The included screen shot is of a graphical desktop with terminal software displaying a TGXf packet rendered via ANSI terminal sequences (which would also work through your browser while viewing this page). See the image: ThruGlassXfer (TGXf) via xterm using ANSI codes.
By removing the file-based transfer aspects of each protocol (TGXf and TKXf) and then combining both protocols into a single application, ThruConsoleXfer, TCXf is now able to create an asynchronous TCP socket that routes the egress data flow via the screen and camera (TGXf) and the ingress data flow via the keyboard (TKXf). See the image: ThruConsoleXfer (TCXf) application architecture.
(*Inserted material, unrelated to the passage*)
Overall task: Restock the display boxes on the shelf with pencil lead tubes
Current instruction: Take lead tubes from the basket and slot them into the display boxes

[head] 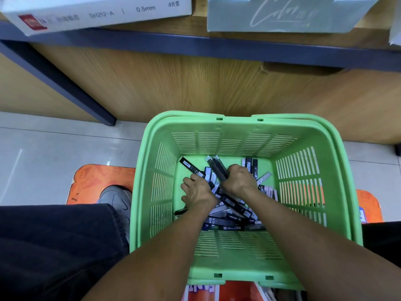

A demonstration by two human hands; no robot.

ThruConsoleXfer (TCXf) application architecture
When TCXf is deployed, the Data Center End (DCE) is run on the application server, routed via the screen and keyboard of the end user computing platform that the enterprise gave to the attacker (in this case, the offshore partner), and the Personal Computer End (PCE) is run on the attacker's own computer (outside of enterprise control). In this way, TCXf transparently traverses the entire enterprise security architecture unchecked and unmitigated. See the image: ThruConsoleXfer (TCXf) enterprise impact.
For more technical detail, please see the TCXf White Paper.
clientlessTGXf provides the same file transfer functionality as TGXf but via an alternate implementation.
The receiving device for clientlessTGXf is a HDMI capture device that stores the video stream as a video file (MP4). The video file is then processed frame by frame for TGXf packets that are decoded and written to disk.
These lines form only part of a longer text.